The garden looks so bare. The herb garden is in the lower left part. It still shows green. I never cut it back in the fall but clean that part up in the spring. Now that the garden is put to bed it is time to look forward to next year. I have to do an inventory of all my seed, then starts the fun of planning what to get this year. My Fedco catalog arrived yesterday so it is good timing.


  1. Oh gosh, that chinese cabbage is just beautiful! I didn't know you had so many different things growing this time of year, and it's sad that it had to come to an end. Oh well, there's still composting and planning for next year..

  2. And looking forward, we are ! I've never been so eager for Spring to arrive.
    Happy planning ! :)

  3. EG, I didn't have a lot of anything, but little bits and pieces were still left.

    miss m, I'm looking forward to a short break. In January I'll be dying to get out to the garden though and I'll have months to wait.

  4. Well we were out doing the same thing again today, great minds think alike. Maybe it is more of a weather thing then telepathy this time :-) That is one big bunching onion, who needs leeks when they grow that large! My garden is just as bare asides form all the garden contraptions. Time to hibernate until spring.

  5. It looks peaceful and waiting. Enjoy your rest season.

  6. The carots and Chinese cabbage look great! Probably a good idea to leave the chard alone - I bet you'll be glad you did! I really need to try chard next year.

  7. About that same time here in my garden. Through a little leaf mulch over my onions and garlic and pulled everything else. Guess it is the grow box until indoor planting time, which really isn't that long away...

  8. Dan, the onions are tasty too. My favorite is in quiche with some kind of green. A really good layer of bunching onions make sit taste really good and aren't quite the work of carmelized onions later on.

    Stefaneener, I will.

    Wendy, yes try chard. It is such a wonderful crop. I can't live without it.

    CVG, not much else left. I'll be starting my indoor seedling at the end of January. I have exactly one plant inside. It is an unkillable plant. My lab partner in college gave me it ages ago. So you know it is unkillable since I've had it for over 25 years.

  9. The bunching onion is amazing. My leeks never seem to get really fat and thick but are more along the lines of yours in the photo. I probably need to do some reading on the subject and see if there is anything I could be doing differently to get better results.
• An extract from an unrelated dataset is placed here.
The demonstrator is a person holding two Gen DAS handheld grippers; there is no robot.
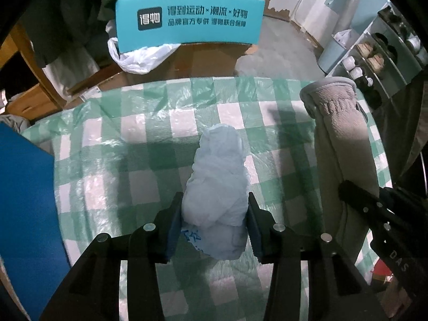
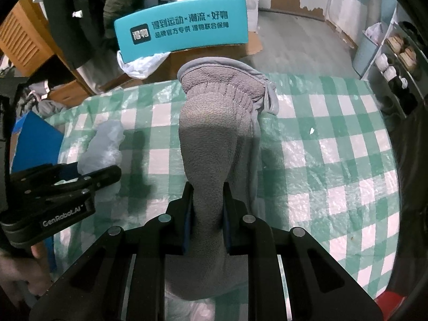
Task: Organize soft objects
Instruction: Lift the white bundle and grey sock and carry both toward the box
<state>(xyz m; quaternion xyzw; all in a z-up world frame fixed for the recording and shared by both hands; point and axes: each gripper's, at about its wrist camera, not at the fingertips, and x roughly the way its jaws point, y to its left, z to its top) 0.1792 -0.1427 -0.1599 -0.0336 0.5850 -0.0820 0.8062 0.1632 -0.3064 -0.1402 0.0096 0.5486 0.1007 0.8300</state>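
Left wrist: green-checked tablecloth (image 1: 112, 160), fingers (image 1: 174, 214) clamped on crumpled bag (image 1: 218, 176); right's on towel (image 2: 208, 147).

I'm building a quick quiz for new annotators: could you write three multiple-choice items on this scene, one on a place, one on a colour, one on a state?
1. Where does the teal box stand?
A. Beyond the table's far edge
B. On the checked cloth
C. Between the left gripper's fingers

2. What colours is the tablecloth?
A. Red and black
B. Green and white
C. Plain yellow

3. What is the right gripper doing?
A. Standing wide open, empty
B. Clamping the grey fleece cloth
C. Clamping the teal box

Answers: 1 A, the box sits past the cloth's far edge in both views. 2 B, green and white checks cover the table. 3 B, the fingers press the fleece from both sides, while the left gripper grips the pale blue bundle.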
  10. WOW, those carrots are really long. I grew nantes and napoli this fall...they seem pretty stocky...either it's the variety or I need to dig my beds deeper.

  11. kitsapFG, I've never gotten huge ones either. They tend to stop at 1" but then the variety I'm using is often used for leeks scallions. So probably isn't the biggest anyway. Next year I might go for King Sieg and see if I get huge ones.

    Thomas, it is the variety. SugarSnax grows really long. But if you grow SugarSnax next year you might have to dig your beds deeper. They need a good foot of growing space. The bed these came from wasn't double dug anytime recently, but the first foot I took out and sifted for rocks. It worked great except for the one on the left that was all hairy. I'm blaming that one on growing the carrots where I had the peas earlier in the year.